Over the Christmas holidays in 1992, back home with my parents, after reading a Christian book about being changed on the inside, I phoned Steve and told him that I wanted to sincerely search to know God for myself in my life.  He said it was the best Christmas present he could hope for (he told me later that he had been giving up hope on me ever changing)

Looking back, this reminds me of the importance of patient, persistent personal evangelism through friendship.

My decision to be a Christian was a bit scary and surprising but also very natural and rational. I was excited, yet at peace.  God had been drawing me towards him, gently.

I was still confused about the role of Jesus Christ– why did I have to put my faith in him?  It took me a while to understand that Jesus died for my sins so that I could be forgiven and be made right with God and be fit for heaven, rather than judged in Hell.

When I told my parents my mum was worried when I used the term ‘Born again’ Christian and about going to church twice on a Sunday.  She was probably thinking, “Who was this Steve, whose influence I was under, a cult leader?!”
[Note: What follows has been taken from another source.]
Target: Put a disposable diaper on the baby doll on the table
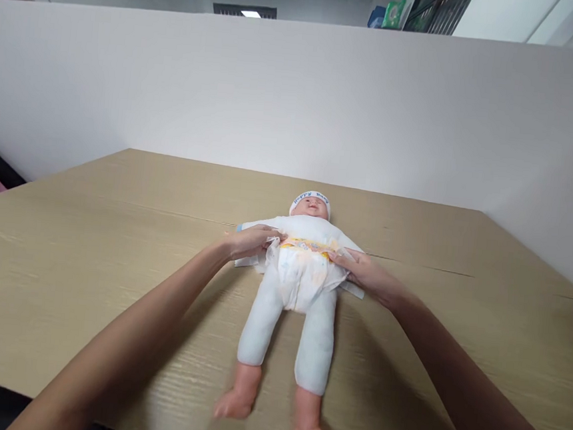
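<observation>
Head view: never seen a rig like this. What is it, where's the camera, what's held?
There's no machine here: a person works with two bare hands. The single picture comes from a camera worn on their head, looking forward and down. On the tan table a baby doll lies on its back, feet toward the camera, wearing a white cap with lettering. A white diaper covers its hips. The left hand and right hand each grip an upper front side of the diaper. Behind stands a white partition.
</observation>
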A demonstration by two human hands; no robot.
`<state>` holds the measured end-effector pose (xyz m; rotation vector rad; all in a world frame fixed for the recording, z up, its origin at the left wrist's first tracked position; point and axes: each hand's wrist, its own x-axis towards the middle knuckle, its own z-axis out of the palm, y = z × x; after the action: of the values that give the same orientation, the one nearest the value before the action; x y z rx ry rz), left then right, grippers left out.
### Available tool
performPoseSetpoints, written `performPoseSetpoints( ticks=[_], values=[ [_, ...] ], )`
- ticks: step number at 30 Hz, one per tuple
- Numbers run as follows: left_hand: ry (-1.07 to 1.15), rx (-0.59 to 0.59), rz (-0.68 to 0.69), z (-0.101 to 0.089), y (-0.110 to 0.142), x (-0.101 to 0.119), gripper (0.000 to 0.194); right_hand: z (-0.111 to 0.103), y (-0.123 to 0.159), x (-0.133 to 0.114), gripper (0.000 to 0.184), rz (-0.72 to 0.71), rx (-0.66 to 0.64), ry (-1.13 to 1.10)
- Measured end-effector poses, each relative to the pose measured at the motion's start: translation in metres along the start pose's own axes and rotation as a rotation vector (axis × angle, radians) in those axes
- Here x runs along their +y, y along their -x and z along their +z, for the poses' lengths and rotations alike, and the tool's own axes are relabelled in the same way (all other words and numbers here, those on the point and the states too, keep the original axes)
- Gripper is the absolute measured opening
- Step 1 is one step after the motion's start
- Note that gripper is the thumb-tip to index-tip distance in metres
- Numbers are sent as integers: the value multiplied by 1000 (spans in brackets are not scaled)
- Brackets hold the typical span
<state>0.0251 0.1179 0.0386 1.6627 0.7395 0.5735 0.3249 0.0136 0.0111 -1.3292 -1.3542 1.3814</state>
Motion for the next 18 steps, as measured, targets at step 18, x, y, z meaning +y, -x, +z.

It’s difficult for us sometimes to see for ourselves the changes that God makes in our lives, but my Dad and his wife said that becoming a Christian had changed me for the better, (even though they didn’t want it forced down their throat!)

I was still an anxious person, too self-obsessed and selfish but had someone to look to outside of myself to serve and learn from.

Becoming a Christian doesn’t mean conforming to a stereotype – I’m unique in God’s sight.  Jesus is recorded as saying, in Matthew 11:28-30, “Come to me, all you who labour and are heavy laden, and I will give you rest.  Take my yoke upon your and learn from me, for I am gentle and lowly in heart, and you will find rest for your souls.  For my yoke is easy and my burden is light”

As a new Christian I tried a large student popular baptist church  but found it too emotional and lacking in solid teaching.  I settled on a less immediately attractive but solid evangelical baptist church.

There were temptations living in a student house with non Christians. The Lord kept me going by his power and grace as I saw professing Christians backslide and fall away.  It is only God’s power that has kept me as a Christian and still is.

I was baptised after graduating in 1994 and led to get involved in the youth work of my church.  My mum worried that I would never meet someone in a small church down there in Falmouth but I met my future wife, Catherine, in that church as we both served God in the youth work.

“But seek first his kingdom and his righteousness, and all these things will be given to you as well.”

I have now been married for 12 years and have two lovely boys.  Truly God is good to his people.